L'école de droit de Sciences Po a invité une universitaire américaine qui explique que les institutions françaises "ont directement créé et perpétué les hiérarchies et oppressions raciales" (et que cela passe notamment par la gastronomie).

La direction de Sciences Po s'est justifiée, dans une série de tweets publiée vendredi soir, après la diffusion d'une vidéo floquée du logo de l'école et sous-titrée par ses soins (d'où une écriture inclusive que nous avons choisi de retranscrire ici) où une professeur invitée considére que les institutions en France "perpétuent les hiérarchies et oppressions raciales".

Dans cette vidéo diffusée le 17 juin et intitulée "une République blanche? Blanc.hes et blanchité en France", Mathilde Cohen, professeur à l’Université du Connecticut, explique notamment que l'alimentation est utilisée en France "pour renforcer la blanchité comme identité raciale dominante".  

"Il y a un parallélisme entre la nourriture halal et la question du voile : tous deux sont considérés comme étant incompatibles avec la francité et son idéologie racialisée de l'universel", poursuit-elle. Elle explique ensuite que pour se "conformer aux normes blanches", les "personnes dont le statut racial est ambigu, comme les Arabes, les Maghrébin.ne.s et les Juif.ve.s avant elleux" doivent consommer du porc. 

Pour l'invitée, "la France est une nation […] où les institutions ont directement créé et perpétué les hiérarchies et oppressions raciales". Pour preuve, ajoute-t-elle, un monument à la gloire de la "suprématie blanche" est erigé devant l’Assemblée nationale : la statue de Colbert.

La polémique a éclatée après un communiqué du syndicat étudiant UNI, qui a dénoncé "le glissement progressif de Sciences Po […] vers une école soumise aux théories venues d’Amérique niant la rigueur scientifique au profit de l’idéologie". Il demande à la direction de mettre fin à "la gangrène racialiste et idéologique" au sein de l'établissement.

L'établissement a expliqué sur Twitter que "les positions exprimées par Sarah Mazouz et Mathilde Cohen n’engagent pas Sciences Po.

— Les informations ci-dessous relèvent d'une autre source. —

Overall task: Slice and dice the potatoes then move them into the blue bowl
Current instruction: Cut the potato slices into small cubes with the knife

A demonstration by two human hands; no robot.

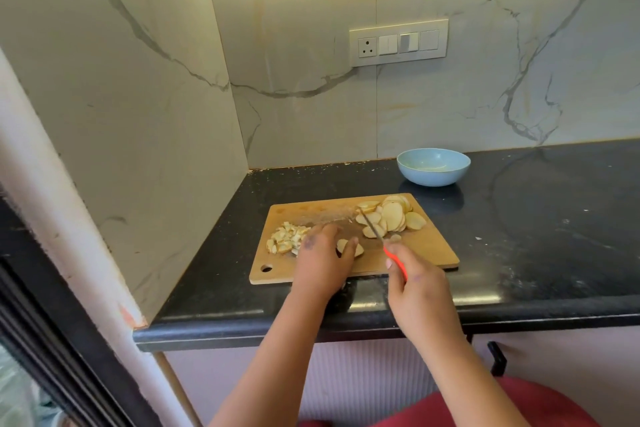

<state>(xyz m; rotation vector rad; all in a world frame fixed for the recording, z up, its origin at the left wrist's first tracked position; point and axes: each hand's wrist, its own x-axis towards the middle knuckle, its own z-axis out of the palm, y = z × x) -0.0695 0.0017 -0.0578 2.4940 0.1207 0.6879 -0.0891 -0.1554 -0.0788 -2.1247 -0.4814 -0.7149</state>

Ces chercheuses qui ne sont pas rattachées à l'IEP et n’y enseignent pas, ont eu l’occasion de présenter leurs travaux lors d’un séminaire de recherche intitulé “La Semaine Doctorale Intensive”. "Sciences Po ne promeut aucune théorie ni école de pensée particulière. Notre université accueille, dans le cadre du débat scientifique, la pluralité des approches contemporaines des sciences humaines et sociales, dans le respect du cadre déontologique de la recherche", assure l'école.